◆ **WORK TO BE COMPLETED**:
In the data below, which lines hold the word "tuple"? Copy them.

◆ **MATERIAL FOR THIS TASK**:
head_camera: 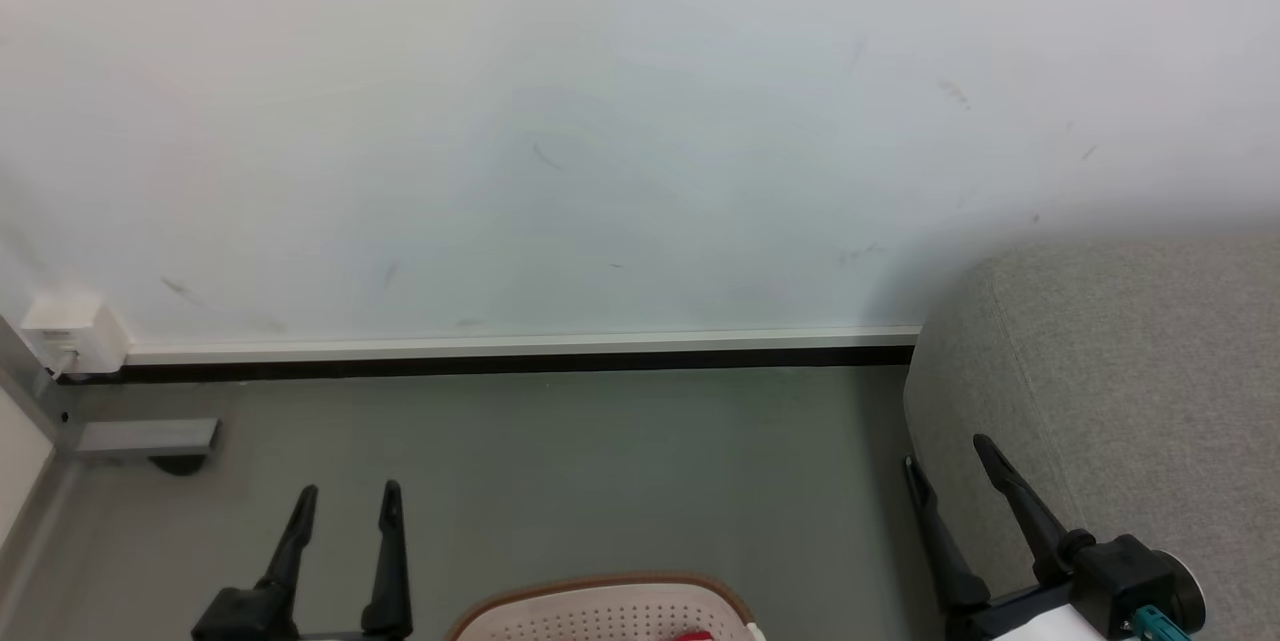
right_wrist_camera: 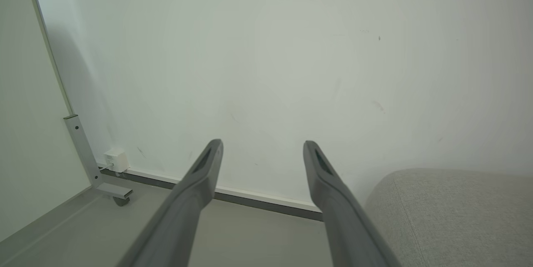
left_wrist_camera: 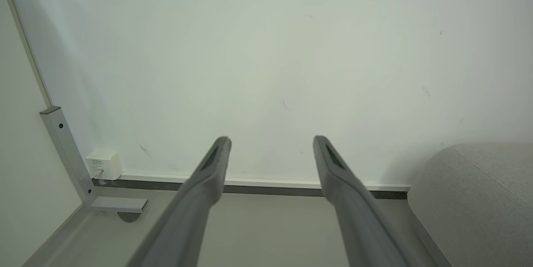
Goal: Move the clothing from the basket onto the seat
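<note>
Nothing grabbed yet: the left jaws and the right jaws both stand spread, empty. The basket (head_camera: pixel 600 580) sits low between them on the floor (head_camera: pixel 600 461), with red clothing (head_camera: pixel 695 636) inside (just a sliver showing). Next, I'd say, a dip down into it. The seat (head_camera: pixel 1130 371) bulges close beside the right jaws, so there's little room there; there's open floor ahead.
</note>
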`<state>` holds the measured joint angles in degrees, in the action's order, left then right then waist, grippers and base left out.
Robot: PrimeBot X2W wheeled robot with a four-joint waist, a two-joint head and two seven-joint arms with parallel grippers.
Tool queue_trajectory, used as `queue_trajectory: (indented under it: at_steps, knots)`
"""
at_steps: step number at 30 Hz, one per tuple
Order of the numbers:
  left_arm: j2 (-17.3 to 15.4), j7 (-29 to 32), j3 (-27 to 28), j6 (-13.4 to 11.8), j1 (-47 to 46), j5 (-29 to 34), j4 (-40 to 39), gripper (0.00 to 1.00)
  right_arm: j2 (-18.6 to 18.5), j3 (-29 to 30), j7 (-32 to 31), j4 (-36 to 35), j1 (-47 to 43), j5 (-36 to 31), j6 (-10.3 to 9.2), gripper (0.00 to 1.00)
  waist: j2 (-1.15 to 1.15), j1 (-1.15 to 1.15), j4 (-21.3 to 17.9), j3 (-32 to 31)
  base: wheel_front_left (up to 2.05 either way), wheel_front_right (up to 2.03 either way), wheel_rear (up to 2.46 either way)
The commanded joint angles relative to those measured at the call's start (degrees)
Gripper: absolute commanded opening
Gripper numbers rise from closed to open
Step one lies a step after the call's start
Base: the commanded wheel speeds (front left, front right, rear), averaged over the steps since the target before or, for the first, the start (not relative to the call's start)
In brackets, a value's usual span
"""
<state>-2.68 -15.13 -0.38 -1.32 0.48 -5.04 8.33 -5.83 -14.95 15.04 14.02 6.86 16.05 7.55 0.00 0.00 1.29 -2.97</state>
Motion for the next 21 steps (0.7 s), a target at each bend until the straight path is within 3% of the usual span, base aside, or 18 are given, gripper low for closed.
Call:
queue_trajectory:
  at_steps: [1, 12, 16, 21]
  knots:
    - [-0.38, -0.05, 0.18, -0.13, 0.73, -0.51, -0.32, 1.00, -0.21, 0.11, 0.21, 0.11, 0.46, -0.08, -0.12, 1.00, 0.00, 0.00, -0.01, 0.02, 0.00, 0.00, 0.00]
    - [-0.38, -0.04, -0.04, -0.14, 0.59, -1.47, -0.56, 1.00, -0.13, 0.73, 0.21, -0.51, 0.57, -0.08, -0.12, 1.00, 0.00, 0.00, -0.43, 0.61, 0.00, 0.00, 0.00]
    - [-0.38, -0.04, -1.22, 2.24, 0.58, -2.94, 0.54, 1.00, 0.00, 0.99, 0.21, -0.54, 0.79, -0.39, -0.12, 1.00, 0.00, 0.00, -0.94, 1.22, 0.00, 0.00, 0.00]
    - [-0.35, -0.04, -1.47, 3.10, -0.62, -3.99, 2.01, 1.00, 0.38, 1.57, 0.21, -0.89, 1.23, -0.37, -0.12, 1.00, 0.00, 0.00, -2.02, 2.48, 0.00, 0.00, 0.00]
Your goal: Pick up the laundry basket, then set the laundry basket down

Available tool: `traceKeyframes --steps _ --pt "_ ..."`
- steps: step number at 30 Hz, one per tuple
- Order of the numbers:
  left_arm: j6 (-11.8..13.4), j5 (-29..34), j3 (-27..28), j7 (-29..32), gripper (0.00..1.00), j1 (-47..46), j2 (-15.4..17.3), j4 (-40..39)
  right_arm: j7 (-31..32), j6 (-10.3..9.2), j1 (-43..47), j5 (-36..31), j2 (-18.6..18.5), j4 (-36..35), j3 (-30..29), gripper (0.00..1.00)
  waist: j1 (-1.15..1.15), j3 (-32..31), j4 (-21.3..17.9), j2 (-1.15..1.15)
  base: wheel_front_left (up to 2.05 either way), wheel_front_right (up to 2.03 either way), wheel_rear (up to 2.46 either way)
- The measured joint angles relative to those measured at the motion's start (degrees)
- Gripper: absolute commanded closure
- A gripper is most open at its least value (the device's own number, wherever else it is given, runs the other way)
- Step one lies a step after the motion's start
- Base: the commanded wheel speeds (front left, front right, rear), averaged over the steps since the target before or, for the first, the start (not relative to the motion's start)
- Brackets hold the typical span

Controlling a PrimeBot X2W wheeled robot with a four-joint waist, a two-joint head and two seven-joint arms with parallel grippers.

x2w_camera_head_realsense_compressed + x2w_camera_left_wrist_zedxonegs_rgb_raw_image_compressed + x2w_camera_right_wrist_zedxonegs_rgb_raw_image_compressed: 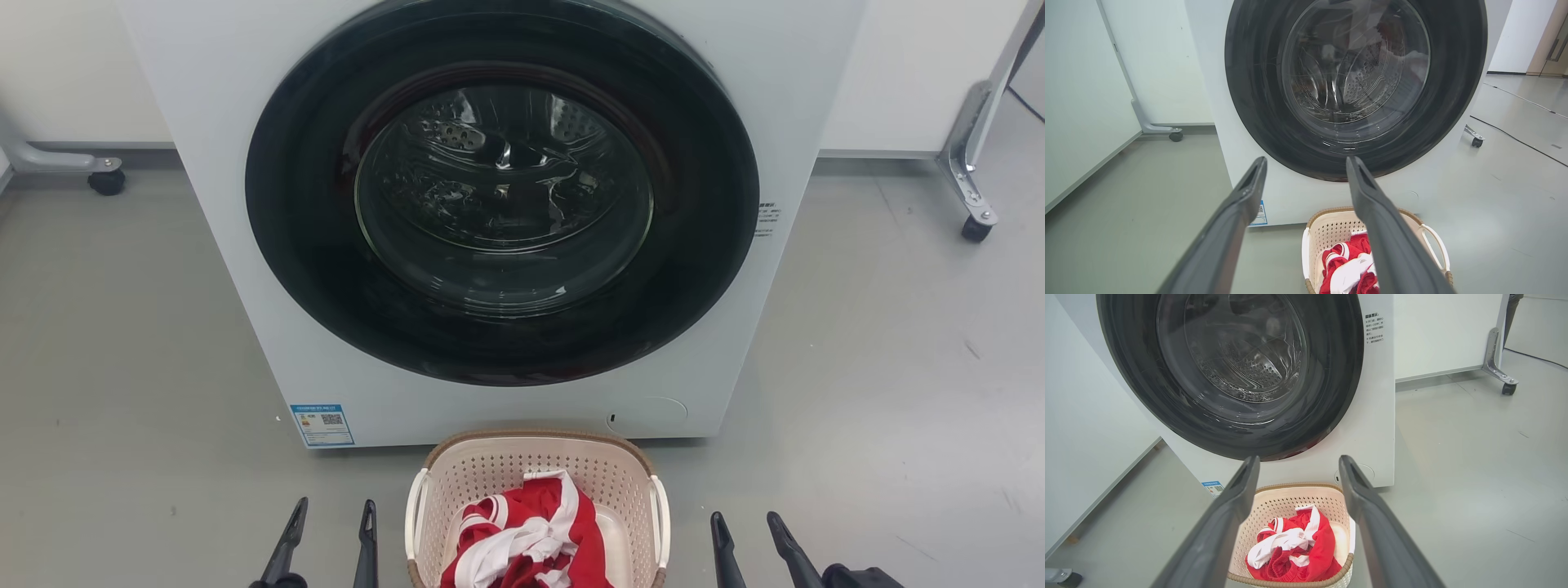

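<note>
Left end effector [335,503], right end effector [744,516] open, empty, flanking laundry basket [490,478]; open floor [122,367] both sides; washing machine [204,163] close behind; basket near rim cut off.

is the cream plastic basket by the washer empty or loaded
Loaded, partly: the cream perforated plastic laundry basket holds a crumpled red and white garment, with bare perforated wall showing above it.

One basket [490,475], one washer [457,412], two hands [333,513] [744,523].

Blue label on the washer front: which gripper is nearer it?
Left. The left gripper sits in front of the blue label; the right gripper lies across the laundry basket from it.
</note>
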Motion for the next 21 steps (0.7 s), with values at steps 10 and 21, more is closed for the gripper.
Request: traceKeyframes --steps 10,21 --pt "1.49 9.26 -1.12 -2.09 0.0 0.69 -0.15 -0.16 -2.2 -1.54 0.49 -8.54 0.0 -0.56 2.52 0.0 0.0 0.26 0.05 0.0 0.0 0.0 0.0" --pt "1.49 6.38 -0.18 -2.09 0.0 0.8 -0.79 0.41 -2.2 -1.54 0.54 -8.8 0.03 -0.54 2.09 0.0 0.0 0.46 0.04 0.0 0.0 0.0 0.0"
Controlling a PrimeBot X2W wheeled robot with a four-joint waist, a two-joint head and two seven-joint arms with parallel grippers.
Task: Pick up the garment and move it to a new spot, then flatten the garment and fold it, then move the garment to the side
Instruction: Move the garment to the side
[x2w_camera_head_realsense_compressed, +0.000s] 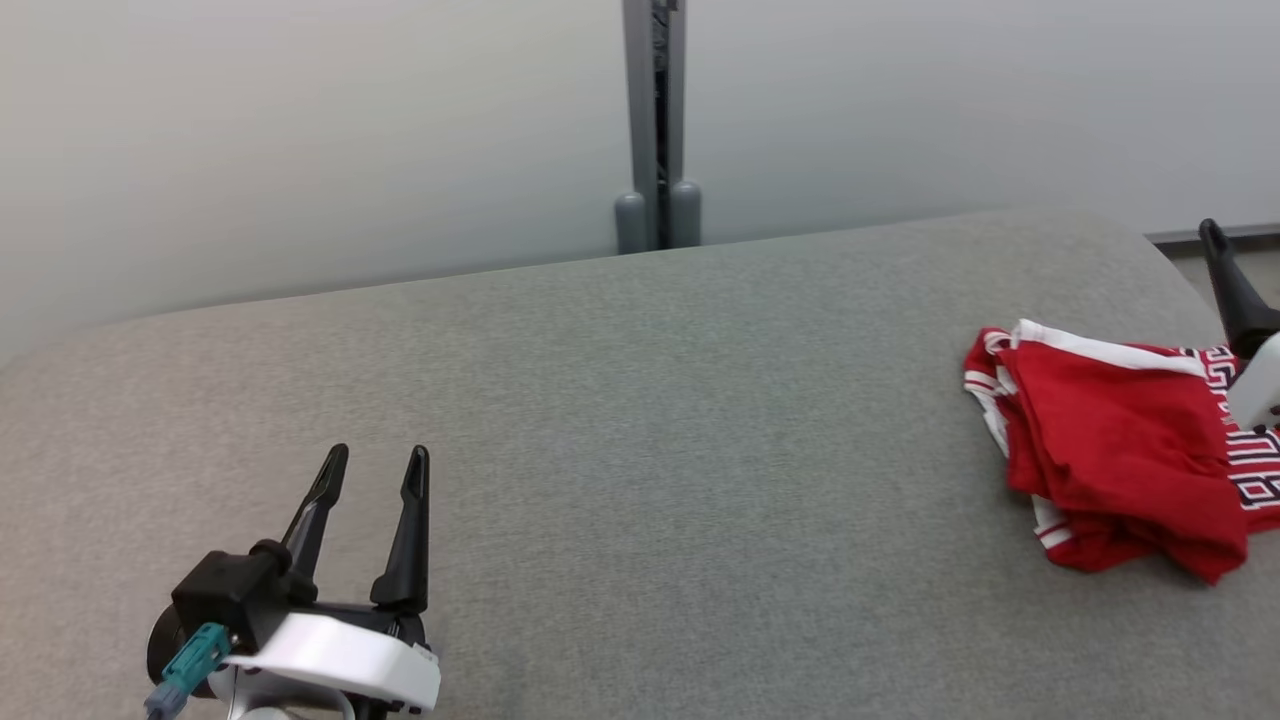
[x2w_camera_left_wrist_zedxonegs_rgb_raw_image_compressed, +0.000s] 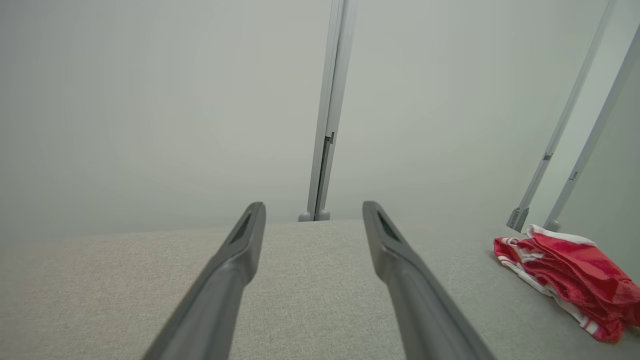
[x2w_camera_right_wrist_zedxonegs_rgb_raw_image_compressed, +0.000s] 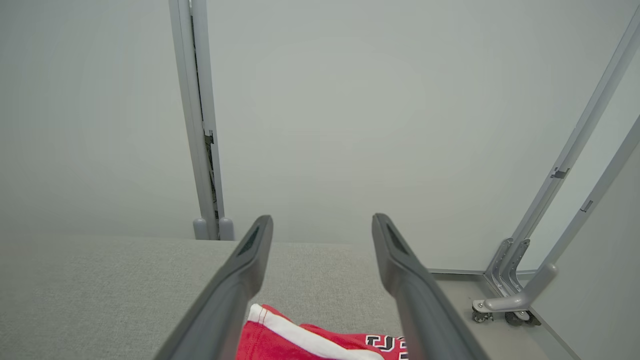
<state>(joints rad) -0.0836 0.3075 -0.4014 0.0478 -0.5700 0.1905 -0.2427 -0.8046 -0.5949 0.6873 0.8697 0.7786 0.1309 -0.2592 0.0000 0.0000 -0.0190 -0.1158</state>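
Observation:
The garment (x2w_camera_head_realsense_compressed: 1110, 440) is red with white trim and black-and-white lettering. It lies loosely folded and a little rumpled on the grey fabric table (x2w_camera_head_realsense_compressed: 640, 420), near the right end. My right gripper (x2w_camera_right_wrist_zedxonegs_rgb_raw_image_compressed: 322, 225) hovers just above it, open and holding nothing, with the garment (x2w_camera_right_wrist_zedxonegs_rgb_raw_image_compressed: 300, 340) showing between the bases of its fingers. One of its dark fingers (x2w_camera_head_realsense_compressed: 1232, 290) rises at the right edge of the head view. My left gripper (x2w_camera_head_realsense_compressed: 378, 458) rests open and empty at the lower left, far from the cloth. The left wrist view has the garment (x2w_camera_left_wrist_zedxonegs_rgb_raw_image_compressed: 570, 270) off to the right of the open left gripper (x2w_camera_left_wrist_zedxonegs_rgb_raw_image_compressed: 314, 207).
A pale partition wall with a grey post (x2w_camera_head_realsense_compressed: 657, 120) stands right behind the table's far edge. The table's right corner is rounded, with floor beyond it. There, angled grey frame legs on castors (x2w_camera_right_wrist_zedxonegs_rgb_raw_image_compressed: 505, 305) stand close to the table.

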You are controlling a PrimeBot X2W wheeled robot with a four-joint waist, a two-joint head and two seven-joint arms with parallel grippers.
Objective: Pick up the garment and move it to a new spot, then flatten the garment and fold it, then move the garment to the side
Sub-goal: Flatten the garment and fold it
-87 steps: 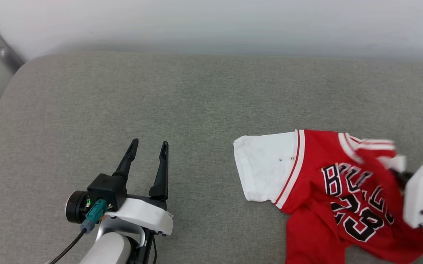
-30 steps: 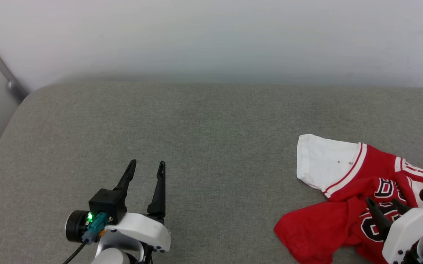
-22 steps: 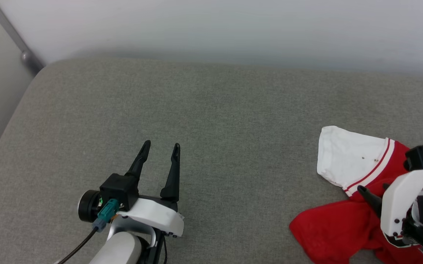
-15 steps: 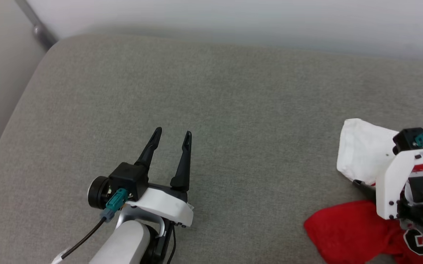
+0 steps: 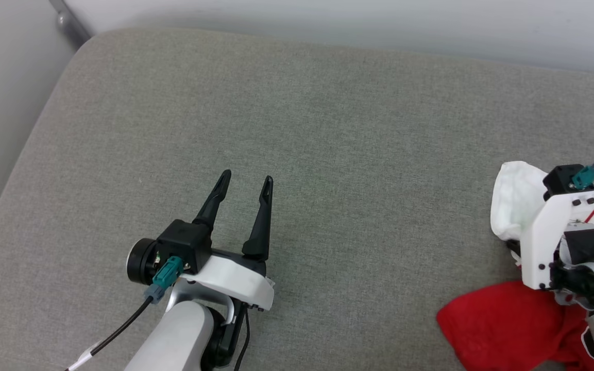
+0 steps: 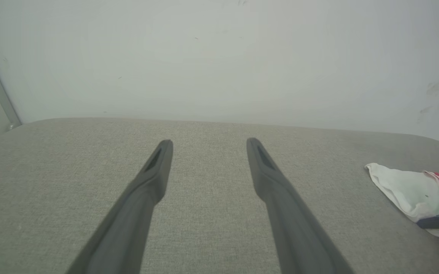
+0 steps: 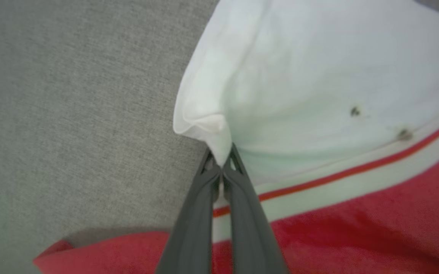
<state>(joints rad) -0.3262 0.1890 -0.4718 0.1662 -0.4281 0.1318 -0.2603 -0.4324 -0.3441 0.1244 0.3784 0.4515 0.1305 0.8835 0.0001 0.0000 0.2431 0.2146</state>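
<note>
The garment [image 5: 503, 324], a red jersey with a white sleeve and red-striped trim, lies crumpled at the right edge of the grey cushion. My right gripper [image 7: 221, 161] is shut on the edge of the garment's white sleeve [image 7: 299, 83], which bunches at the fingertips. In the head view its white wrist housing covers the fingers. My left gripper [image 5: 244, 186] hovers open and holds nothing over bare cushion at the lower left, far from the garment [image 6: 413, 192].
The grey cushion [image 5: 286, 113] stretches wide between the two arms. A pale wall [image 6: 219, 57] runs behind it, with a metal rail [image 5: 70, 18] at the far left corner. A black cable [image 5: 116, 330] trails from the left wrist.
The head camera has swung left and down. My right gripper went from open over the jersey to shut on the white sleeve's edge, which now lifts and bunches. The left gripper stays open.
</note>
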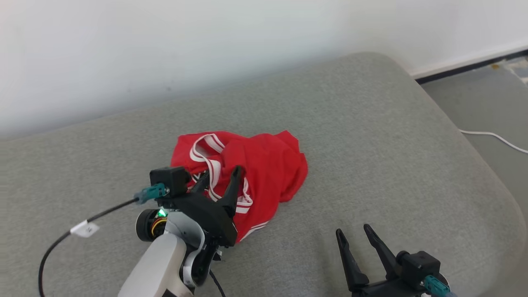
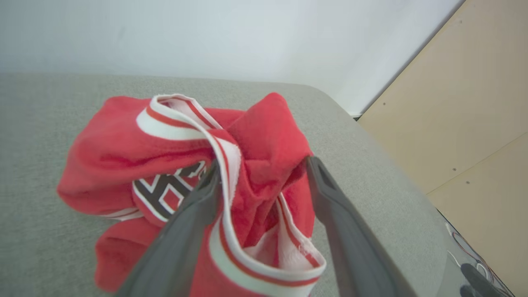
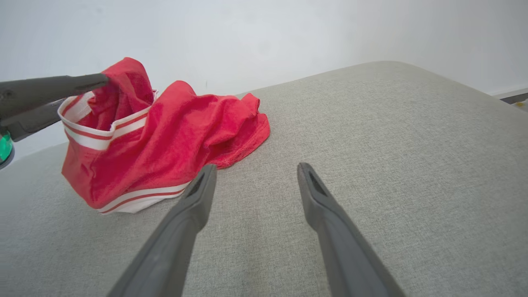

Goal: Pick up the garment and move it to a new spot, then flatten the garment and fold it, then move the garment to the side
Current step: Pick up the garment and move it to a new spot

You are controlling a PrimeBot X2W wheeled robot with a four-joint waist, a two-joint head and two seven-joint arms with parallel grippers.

◆ **REPLY**:
at_steps: step number at 30 Hz, one per tuple
- steps: step number at 30 Hz, one per tuple

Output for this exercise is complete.